Unlike those in tag groups, you can in fact change the IDs of tags retrospectively. This is, so to speak, an exception to the Checkmk principle that IDs once set are unchangeable. It can however be useful if you want to prepare an import of data from an existing system for which you need to accommodate a different tag scheme.
To rename tag-IDs, go into the tag group’s edit mode and there simply change the IDs, but leaving the title unaltered in doing so. This last point is important so that Checkmk recognises that a rename has occured rather than simply an option being removed and a new one added.
Before Checkmk executes the changes to the configuration, it will inform you of the consequences:
WATO will now update all relevant hosts, folders and rules as appropriate.

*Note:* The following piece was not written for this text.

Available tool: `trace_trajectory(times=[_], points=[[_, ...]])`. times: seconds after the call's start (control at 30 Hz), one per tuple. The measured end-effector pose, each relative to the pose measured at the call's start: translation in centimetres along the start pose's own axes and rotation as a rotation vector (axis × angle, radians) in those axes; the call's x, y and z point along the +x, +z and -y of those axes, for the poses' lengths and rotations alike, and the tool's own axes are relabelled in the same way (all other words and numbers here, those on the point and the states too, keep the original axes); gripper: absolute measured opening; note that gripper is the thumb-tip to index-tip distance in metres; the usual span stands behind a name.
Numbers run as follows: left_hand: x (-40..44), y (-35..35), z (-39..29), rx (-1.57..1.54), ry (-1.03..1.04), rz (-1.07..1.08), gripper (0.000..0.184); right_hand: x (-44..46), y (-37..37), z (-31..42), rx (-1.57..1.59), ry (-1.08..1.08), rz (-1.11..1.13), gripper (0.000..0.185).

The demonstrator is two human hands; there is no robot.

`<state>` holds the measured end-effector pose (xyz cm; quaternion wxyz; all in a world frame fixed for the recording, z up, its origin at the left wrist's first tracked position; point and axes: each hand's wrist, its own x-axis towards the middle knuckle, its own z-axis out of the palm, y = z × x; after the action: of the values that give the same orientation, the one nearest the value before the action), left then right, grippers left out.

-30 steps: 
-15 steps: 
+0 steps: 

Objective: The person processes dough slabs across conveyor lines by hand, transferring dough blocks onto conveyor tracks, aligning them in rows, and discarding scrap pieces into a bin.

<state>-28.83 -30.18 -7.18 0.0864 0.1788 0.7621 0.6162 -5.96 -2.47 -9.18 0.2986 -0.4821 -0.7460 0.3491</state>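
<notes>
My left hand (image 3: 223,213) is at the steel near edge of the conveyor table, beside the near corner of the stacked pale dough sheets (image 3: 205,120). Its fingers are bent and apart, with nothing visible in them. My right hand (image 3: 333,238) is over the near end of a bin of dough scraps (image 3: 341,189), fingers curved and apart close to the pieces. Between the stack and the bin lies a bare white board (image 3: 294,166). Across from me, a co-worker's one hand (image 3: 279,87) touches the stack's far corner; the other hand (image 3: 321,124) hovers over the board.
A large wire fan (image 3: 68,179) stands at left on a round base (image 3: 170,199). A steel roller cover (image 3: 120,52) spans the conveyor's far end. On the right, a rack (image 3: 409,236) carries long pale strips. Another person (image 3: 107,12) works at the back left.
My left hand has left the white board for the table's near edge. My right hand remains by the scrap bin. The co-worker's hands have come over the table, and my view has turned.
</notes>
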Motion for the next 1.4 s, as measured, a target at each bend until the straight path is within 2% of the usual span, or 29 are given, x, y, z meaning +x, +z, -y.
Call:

Please be aware that there can nonetheless be situations in which manual corrections need to be made in some locations. So, for example, Tag-IDs are components of URLs which summon views that filter by tags. WATO cannot alter these URLs for you. Likewise, filter configurations in reports and dashboards cannot be automatically updated. It is also a good idea at the beginning to give enough thought to the tag scheme so that possible later renames can be minimised.
In Checkmk hosts are usually organised in folders, which results in a natural hierarchy. You can display this as a tree view via the display sidebar Folders snapin, and from there the standard view calls the hosts, filtered per branch. The Tree of Folders snapin complements this tree with filter options for topics and options for different views. You can also create such a tree view with host tags, and thus generate a ‘virtual’ hierarchy-map — using the Virtual Host Tree snapin. In addition to the host tags you can also incorporate the folder structure in such trees in which both the number of virtual trees and their respective branches is unlimited.
Suppose that you have created the three tag groups place, device class and operating system for your hosts. On the top tree level you will then see a selection of the locations, including the device classes, and ultimately the operating systems. Each level of the hierarchy takes you straight to a view of all hosts which have these tags.
To create a virtual host tree, first add the snap-in using in the bottom left of the sidebar.
Then call up the settings via WATO ⇒ Global Settings ⇒ User Interface ⇒ Virtual Host Trees, and create a new tree with Create new virtual host tree configuration.
Then assign an ID and Title to the tree, and optionally exclude empty tree branches at the Exclude empty tag choices check box. Then with Add new element add the desired tag groups in the desired order. If you have the folder hierarchy as the top level, simply start with WATO folder tree. As usual, the order/hierarchy in the display you can of course later change using the handles.
Save and apply the changes — and the new tree structure will immediately provide several new views.